**EXERCISE DIRECTIONS**
Exactly as written, transcribe each line of the listing.
== == ==
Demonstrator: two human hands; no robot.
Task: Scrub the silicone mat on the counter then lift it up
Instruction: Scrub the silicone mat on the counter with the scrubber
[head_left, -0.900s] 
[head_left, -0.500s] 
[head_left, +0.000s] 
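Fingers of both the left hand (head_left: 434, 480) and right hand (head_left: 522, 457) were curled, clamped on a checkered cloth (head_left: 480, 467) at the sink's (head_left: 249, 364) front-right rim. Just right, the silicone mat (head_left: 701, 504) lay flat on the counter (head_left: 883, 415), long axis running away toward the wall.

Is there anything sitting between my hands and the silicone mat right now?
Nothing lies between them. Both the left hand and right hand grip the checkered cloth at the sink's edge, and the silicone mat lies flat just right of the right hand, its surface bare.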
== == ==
**RESPONSE TO THIS TASK**
Demonstrator: two human hands; no robot.
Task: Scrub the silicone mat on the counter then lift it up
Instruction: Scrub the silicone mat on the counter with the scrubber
[head_left, -0.900s] 
[head_left, -0.500s] 
[head_left, +0.000s] 
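Fingers of both the left hand (head_left: 434, 480) and right hand (head_left: 522, 457) were curled, clamped on a checkered cloth (head_left: 480, 467) at the sink's (head_left: 249, 364) front-right rim. Just right, the silicone mat (head_left: 701, 504) lay flat on the counter (head_left: 883, 415), long axis running away toward the wall.

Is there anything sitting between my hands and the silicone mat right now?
Nothing lies between them. Both the left hand and right hand grip the checkered cloth at the sink's edge, and the silicone mat lies flat just right of the right hand, its surface bare.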

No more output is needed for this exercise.